══ Input data ══
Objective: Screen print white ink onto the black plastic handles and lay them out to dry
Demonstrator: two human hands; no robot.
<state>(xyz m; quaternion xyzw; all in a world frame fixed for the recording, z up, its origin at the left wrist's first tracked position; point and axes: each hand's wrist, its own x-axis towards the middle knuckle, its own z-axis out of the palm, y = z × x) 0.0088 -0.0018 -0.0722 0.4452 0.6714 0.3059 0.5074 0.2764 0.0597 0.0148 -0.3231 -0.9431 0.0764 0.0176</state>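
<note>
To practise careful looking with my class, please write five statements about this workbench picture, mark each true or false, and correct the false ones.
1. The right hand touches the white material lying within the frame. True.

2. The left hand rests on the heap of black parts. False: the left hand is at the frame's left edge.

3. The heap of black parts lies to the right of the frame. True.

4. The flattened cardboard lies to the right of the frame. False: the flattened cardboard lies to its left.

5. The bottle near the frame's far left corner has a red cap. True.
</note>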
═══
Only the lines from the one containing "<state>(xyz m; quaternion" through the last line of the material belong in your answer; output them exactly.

#### Response area
<state>(xyz m; quaternion xyzw; all in a world frame fixed for the recording, z up, its origin at the left wrist's first tracked position; point and axes: each hand's wrist, its own x-axis towards the middle knuckle, its own z-axis out of the palm, y = z × x) 0.0088 -0.0018 -0.0722 0.4452 0.6714 0.3059 0.5074 0.2764 0.0597 0.0148 -0.3231 -0.9431 0.0764 0.0176</state>
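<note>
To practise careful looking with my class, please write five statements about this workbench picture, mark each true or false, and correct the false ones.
1. The right hand touches the white material lying within the frame. True.

2. The left hand rests on the heap of black parts. False: the left hand is at the frame's left edge.

3. The heap of black parts lies to the right of the frame. True.

4. The flattened cardboard lies to the right of the frame. False: the flattened cardboard lies to its left.

5. The bottle near the frame's far left corner has a red cap. True.
</note>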

Nothing remains to be added to the answer.